@Informateur.info- Dans cette contribution ci-dessous  qu’il a postée sur sa page facebook en réaction à la chaude journée d’hier dans les locaux de la Sonapost qui a vu le DG prendre ses jambes à son cou sous la menace des travailleurs, Lengha Fils tire la sonnette d’alarme en dénonçant ce qu’il considère comme «une faillite progressive de l’autorité de l’Etat».

«Hier 08 mai 2019, nous avons été choqué de voir les images du DG de la SONAPOST humilié et qui a sans doute eu la vie sauve grâce à l’intervention de la Police qui l’a exfiltré.Au-delà de la personne du DG, c’est la fonction républicaine de DG qui a été attaquée.
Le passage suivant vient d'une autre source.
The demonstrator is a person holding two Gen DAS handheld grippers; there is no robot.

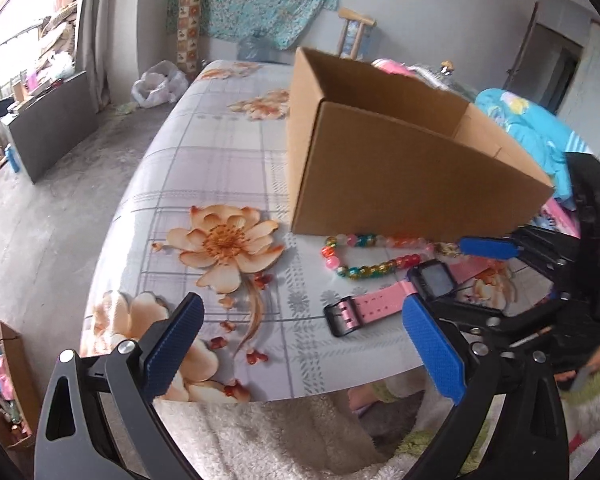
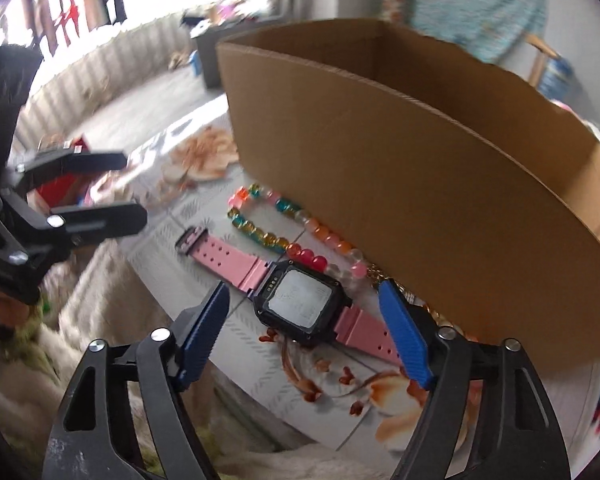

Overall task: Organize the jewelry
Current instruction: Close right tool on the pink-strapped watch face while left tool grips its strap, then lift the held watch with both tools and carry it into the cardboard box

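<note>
Watch [image 2: 300, 300] with the pink strap lies flat on the floral table [image 2: 260, 392], bead bracelet [image 2: 284, 236] at its 12 o'clock, touching the cardboard box [image 2: 400, 184]. Right gripper [image 2: 308, 340] straddles the watch, jaws wide, pads not touching it. Left gripper [image 1: 300, 344] at 9 o'clock, wide open, holding nothing.

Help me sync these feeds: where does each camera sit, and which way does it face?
Left wrist: on the left gripper, looking down at the table edge; the right gripper shows.
Right wrist: on the right gripper, facing the pink watch; the left gripper shows.
Shared: watch, bead bracelet, cardboard box.
</note>
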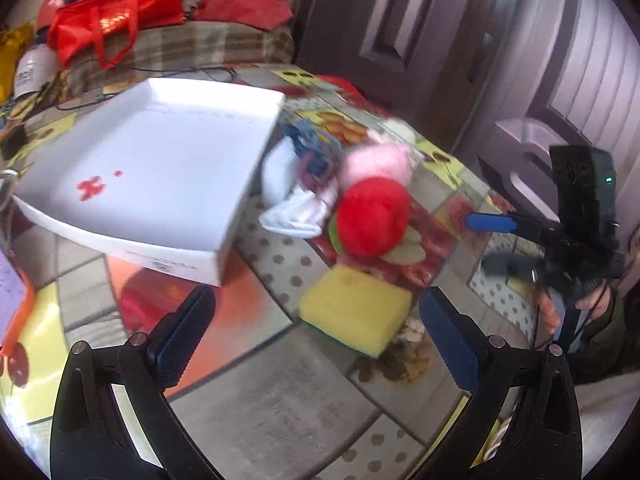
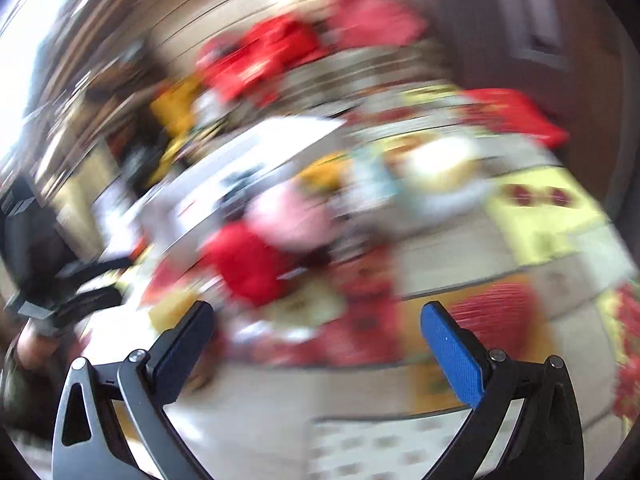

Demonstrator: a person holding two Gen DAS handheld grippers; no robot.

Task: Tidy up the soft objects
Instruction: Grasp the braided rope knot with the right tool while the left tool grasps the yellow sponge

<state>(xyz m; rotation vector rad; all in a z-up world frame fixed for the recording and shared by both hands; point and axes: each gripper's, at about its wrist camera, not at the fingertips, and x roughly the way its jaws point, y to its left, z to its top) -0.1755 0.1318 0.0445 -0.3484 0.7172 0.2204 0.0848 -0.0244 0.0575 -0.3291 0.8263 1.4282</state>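
Note:
A yellow sponge (image 1: 356, 312) lies on the patterned tablecloth just ahead of my left gripper (image 1: 316, 300), which is open and holds nothing. Behind the sponge sit a red pompom (image 1: 372, 216), a pink pompom (image 1: 376, 162), white cloth (image 1: 298, 210) and a blue-grey fabric piece (image 1: 314, 144). An empty white box (image 1: 152, 168) stands to their left. My right gripper (image 1: 486, 242) shows at the right of the left wrist view, open, held by a hand (image 1: 552, 312). The right wrist view is heavily blurred; its gripper (image 2: 316, 312) is open over the red pompom (image 2: 248, 260) and pink pompom (image 2: 292, 216).
Red bags (image 1: 116, 16) and a white jar (image 1: 32, 68) sit on a plaid sofa behind the table. A dark door (image 1: 440, 40) and a chair (image 1: 524, 152) stand on the right. An orange-edged item (image 1: 20, 312) lies at the left table edge.

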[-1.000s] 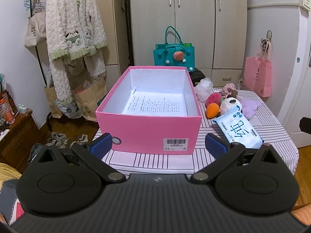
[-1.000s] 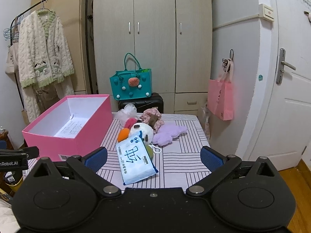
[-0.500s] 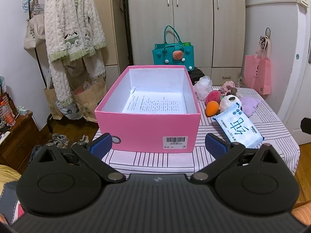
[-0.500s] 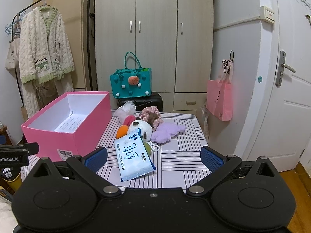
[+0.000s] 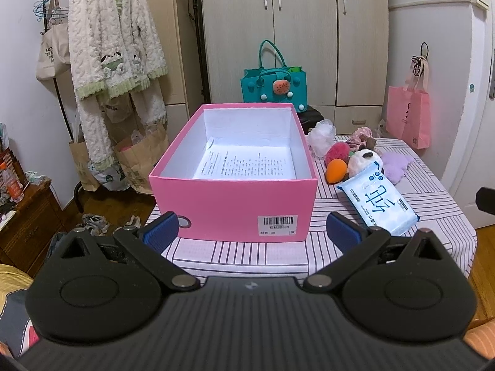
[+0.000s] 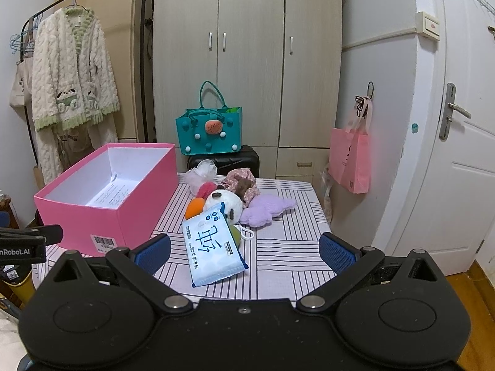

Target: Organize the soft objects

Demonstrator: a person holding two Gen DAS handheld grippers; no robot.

Rien de tout ce qui se raconte ne justifierait un tel acte.

Au nom de quoi des agents iraient dans le bureau du DG pour lui retirer la clé de sa voiture de fonction? Un DG n’a aucune pression sur un conseil d’administration. Tout comme le PCA d’une structure publique n’a pas trop de marge de manœuvre sur les membres de son CA. C’est une affaire de quorum pour décider. D’ailleurs le personnel est représenté au CA et devrait le savoir.

Bref, ce que je veux dire très honnêtement, c’est que tout ce monde qui a organisé et exécuté cette chasse se serait rendu coupable d’actes graves qui peuvent appeler lieu à des conséquences lourdes. Si l’insurrection de 2014 a amené un vent nouveau dans ce pays, ce vent-là est devenu une tornade difficile à gérer. La passivité de l’état à prendre les sanctions qu’il faut et à les appliquer rigoureusement favorise hélas la montée de cette tornade.

En effet, des agents de police s’étaient insurgés contre le DG de l’ONI. Ils lui ont interdit l’accès à son bureau et même à la cour du service et il n’y a rien eu. L’état a laissé faire. Je ne dis pas qu’il ne faut pas manifester contre son DG mais il y a des limites à ne pas franchir. Je préfère même qu’on arrête totalement le travail au lieu de s’en prendre dangereusement à la personne de l’autorité.

Hier à la Sonapost, il aurait fallu que la force publique disperse le personnel même à coup de gaz lacrymogènes. Oui je pèse mes mots comme dit l’autre. Après analyse, l’autorité pourrait relever le DG de ses fonctions. Aviez-vous vu des femmes qui balayaient les traces du DG? Cela veut dire en clair que cette manifestation violente a été préméditée.

Ce n’est pas la personne du DG qui a été humiliée mais la république qui l’a nommé. C’est un houliganisme du personnel contre le DG. Cela n’est autorisé nulle part dans un texte de revendication professionnelle.

Si ce DG humilié et chassé n’est plus revenu dans ses fonctions avec des mesures fortes de l’Etat, le pire ne sera plus loin. La prochaine fois pourrait être un autre DG, un Ministre et le personnel de Kosyam pourrait y penser même en rêve. Pis je ne vois pas quel autre DG aura la sérénité dans cette boîte encore.

Selon moi, l’opposition politique et toute la société civile devraient condamner officiellement cette façon de faire. Parce que si cela s’érige en culture d’entreprise, aucun régime ne pourrait diriger ce pays et l’amener à un développement espéré. Aujourd’hui c’est le MPP qui en souffre. Les habitudes ont la peau dure. Si on ne résout pas cela maintenant, n’importe qui en 2020 et plus qui viendrait au pouvoir, ne pourra le faire. Il n’y aura plus d’autorité. La pagaille ne construit pas un pays.

Il faut que les gens apprennent à revendiquer et résoudre leurs problèmes dans le cadre des textes et lois.Si rien n’est fait pour l’exemple, l’autorité de l’état en souffrirait dans toutes les sphères de la république. Ça sera la faillite progressive de l’autorité de l’état».